# [Task to complete]
Copy the data exactly. Images are to be left out.

━━━ Data block

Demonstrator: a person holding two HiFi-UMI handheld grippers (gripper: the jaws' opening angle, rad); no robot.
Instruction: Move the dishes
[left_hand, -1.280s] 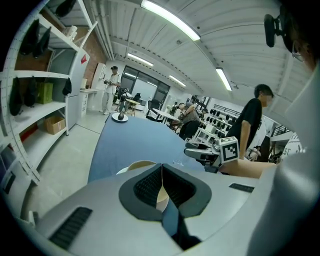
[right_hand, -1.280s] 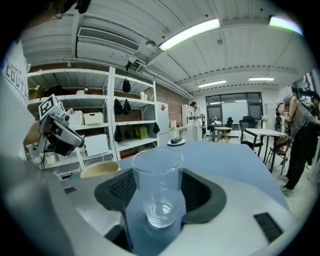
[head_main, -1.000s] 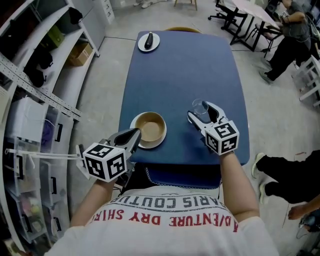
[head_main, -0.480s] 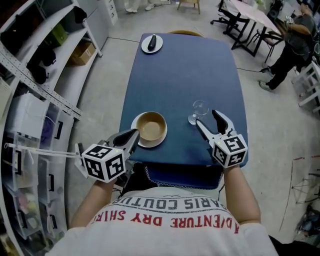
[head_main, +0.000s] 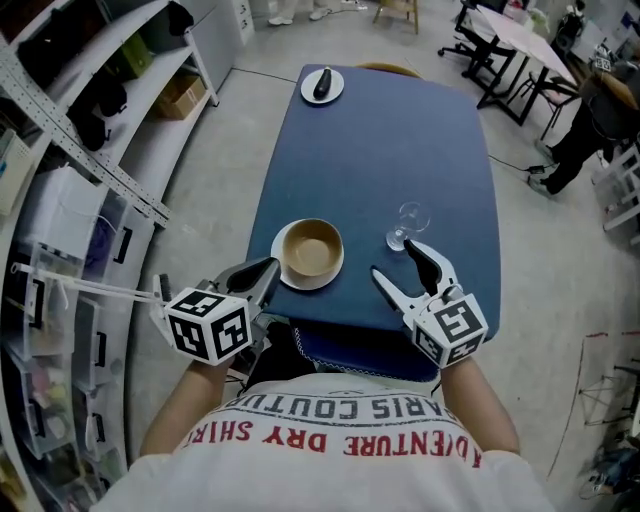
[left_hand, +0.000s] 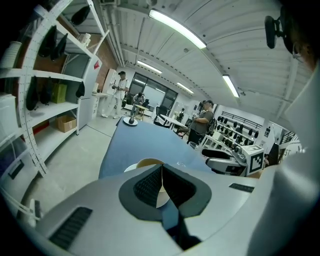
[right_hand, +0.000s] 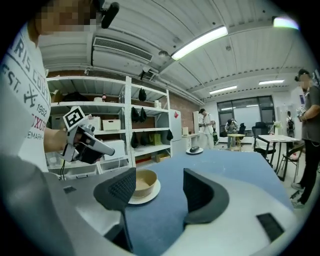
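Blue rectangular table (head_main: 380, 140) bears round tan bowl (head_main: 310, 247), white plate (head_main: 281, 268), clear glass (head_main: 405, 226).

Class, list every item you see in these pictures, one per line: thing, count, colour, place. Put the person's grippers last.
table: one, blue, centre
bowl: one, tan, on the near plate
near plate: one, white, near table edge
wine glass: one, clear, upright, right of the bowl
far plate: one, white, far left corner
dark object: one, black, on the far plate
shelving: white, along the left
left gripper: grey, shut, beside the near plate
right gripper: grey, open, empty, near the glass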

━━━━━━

# [Output for this task]
Demonstrator: a person holding two HiFi-UMI handheld grippers (gripper: the jaws' opening angle, rad); no robot.
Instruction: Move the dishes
[left_hand, -1.280s] 
[right_hand, -1.280s] 
[head_main, -1.000s] 
[head_main, -0.480s] 
[head_main, +0.000s] 
[left_hand, +0.000s] 
[right_hand, +0.000s] 
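Blue rectangular table (head_main: 380, 140) bears round tan bowl (head_main: 310, 247), white plate (head_main: 281, 268), clear glass (head_main: 405, 226).

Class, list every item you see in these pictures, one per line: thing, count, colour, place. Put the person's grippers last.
table: one, blue, centre
bowl: one, tan, on the near plate
near plate: one, white, near table edge
wine glass: one, clear, upright, right of the bowl
far plate: one, white, far left corner
dark object: one, black, on the far plate
shelving: white, along the left
left gripper: grey, shut, beside the near plate
right gripper: grey, open, empty, near the glass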

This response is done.